Here are some pictures taken within the rest area. In this one, we are looking to the northwest back towards the Coconino Sandstone, now well off in the distance, and the gently sloping area within the Hermit Shale, below the cliffs, that the trail has followed down to get down to here. On the east side of the rest area, where one of the Roaring Springs Fault lines is located, there is a wall of Esplanade Sandstone. And, to the west, behind the facilities in this picture, and beyond the other of the Roaring Springs Fault lines, is another wall of Esplanade Sandstone. To the south, there is a sheer cliff of Esplanade Sandstone, but we are standing on top of it. We are, as climbers say, “cliffed out”, with no way to continue further down into the canyon without going over a precipice.
But, of course, the North Kaibab Trail doesn’t end here. The trail builders blasted the Supai Tunnel right through the wall on the east side of the rest area, and after you pass through it you are here, safely at the base of the Esplanade Sandstone cliff, and ready to begin your descent down through the rest of the Supai Formation. You can see the steep walls of the Supai on the opposite side of Roaring Springs Canyon, dropping 800 feet down from here to the Redwall Bridge, near the boundary of the Supai and the Redwall Limestone. Beyond the bridge, where we return to the opposite side of the canyon, you can trace the path of the trail as it traverses near the top of the Redwall Limestone, heading for a break where the trail finally passes down through the remainder of the even more imposing Redwall cliffs.
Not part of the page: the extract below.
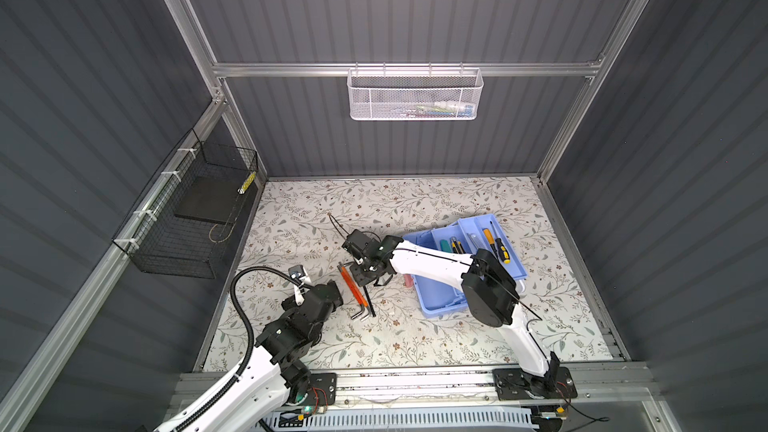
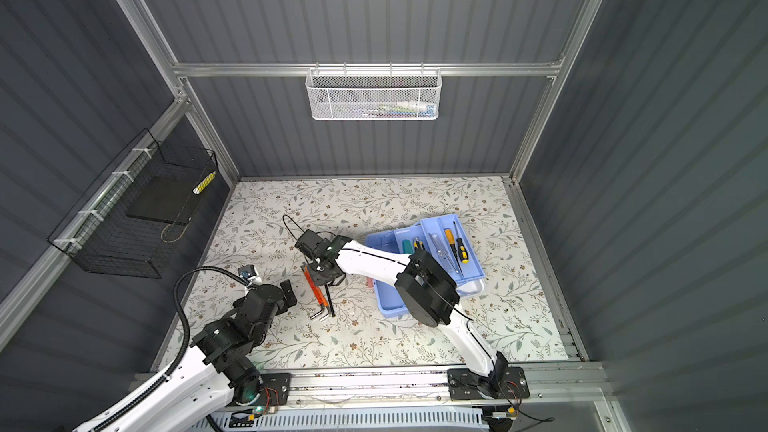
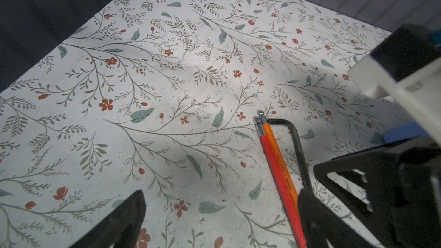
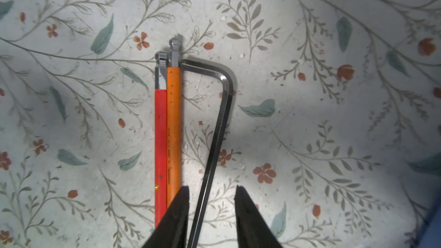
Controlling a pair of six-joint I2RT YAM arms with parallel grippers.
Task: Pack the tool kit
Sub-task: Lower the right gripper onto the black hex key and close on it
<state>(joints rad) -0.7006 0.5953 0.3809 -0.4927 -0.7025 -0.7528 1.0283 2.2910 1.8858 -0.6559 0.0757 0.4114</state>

Here, at an elevation of about 6800 feet, there are still some trees, but they will now quickly disappear as we drop deeper into the hotter and drier inner canyon. The tunnel has brought us through a wormhole, from the cool and lush world of the North Rim in the rest area, to the beginning of the desert.
Heading back up the trail from here, we pass through the Supai Tunnel, past the rest area, and up a gentle climb through the Hermit Shale to a panorama spot with a fine view of the hanging valley that the trail wanders though between the Supai and the Coconino.
Heading down the trail, we descend rapidly on a set of tight switchbacks, and then, though yet another break in the cliffs created by the Roaring Springs Fault, down to a panorama spot where we are enveloped by the Supai all around us, and stare at a cliff that the fault has spared us.